Personal use pot argued before the Supremes

If medical weed is ever gonna get the blessing of the highest court in the land, now is the time. This case involves personal use only, and the figurehead plaintiff is pretty sympathetic. There has been an elegant inversion of the normal alignment of law and fact -- the pro-toke folks are using a states' rights argument. And of course, the conservative Chief Justice is battling cancer, and may even be going through chemo.

The feds are trotting out a parade of horribles they want the Court to focus on.

A loss for the government, on the other hand, could jeopardize federal oversight of illegal drugs and raise questions in other areas such as product safety and environmental activities. A Bush administration lawyer told the justices they would be encouraging people to use potentially harmful marijuana if they were to side with the women.

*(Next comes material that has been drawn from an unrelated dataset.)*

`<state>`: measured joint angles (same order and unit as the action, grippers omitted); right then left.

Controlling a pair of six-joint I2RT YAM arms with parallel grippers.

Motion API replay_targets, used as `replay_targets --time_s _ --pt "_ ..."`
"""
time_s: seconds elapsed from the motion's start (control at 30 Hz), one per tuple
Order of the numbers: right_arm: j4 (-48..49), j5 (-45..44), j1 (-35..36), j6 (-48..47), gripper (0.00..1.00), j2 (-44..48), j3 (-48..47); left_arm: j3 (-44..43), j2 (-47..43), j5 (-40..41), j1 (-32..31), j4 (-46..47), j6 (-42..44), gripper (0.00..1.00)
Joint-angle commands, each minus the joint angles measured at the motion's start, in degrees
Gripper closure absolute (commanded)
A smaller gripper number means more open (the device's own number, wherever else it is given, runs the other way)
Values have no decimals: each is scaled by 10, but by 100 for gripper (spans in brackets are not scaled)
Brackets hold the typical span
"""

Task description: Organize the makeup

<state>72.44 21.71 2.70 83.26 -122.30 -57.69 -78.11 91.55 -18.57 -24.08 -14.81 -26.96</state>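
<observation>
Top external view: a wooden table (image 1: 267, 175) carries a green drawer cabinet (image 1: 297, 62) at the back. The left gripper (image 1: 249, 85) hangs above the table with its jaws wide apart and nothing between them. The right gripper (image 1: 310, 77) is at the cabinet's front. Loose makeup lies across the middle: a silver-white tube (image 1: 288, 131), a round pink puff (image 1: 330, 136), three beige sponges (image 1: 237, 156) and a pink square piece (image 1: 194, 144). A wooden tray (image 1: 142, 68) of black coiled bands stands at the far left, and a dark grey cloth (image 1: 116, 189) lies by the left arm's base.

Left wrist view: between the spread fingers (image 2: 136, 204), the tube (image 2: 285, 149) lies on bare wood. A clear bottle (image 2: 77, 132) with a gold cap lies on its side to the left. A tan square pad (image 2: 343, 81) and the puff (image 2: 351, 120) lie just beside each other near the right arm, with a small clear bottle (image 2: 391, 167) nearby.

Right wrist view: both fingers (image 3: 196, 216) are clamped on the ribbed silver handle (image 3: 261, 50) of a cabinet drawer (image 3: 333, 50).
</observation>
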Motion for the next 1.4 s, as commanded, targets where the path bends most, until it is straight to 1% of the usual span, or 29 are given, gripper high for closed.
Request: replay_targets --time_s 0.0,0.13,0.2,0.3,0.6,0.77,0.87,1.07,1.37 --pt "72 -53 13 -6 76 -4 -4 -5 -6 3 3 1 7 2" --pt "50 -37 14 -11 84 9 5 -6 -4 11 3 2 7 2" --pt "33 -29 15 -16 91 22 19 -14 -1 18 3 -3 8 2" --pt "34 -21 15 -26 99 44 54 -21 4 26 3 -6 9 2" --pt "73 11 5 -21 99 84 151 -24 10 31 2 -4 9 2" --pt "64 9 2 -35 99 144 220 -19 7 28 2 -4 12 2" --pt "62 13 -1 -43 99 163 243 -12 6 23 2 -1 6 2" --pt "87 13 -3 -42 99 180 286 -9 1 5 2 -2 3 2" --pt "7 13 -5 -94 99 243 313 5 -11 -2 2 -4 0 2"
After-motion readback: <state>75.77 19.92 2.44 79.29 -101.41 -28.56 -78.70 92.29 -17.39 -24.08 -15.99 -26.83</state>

"If they're right, then I think their analysis would extend to recreational use of marijuana, as well as medical use of marijuana, and would extend to every state in the nation, not just those states that made it lawful," said Paul Clement, acting solicitor general.

I'm normally skeptical of slippery slope arguments, but this one gives me some pause. Will Texas try to opt out the the Clean Air Act if the Court allows California to opt out of the federal program here? What if Alabama opts out of civil rights legislation?

In our desperate attempts to make lemonade out of our electoral lemons, liberals have talked a fair amount about going our own way via states' rights arguments. I think we will need to really think that one through before we head down that road.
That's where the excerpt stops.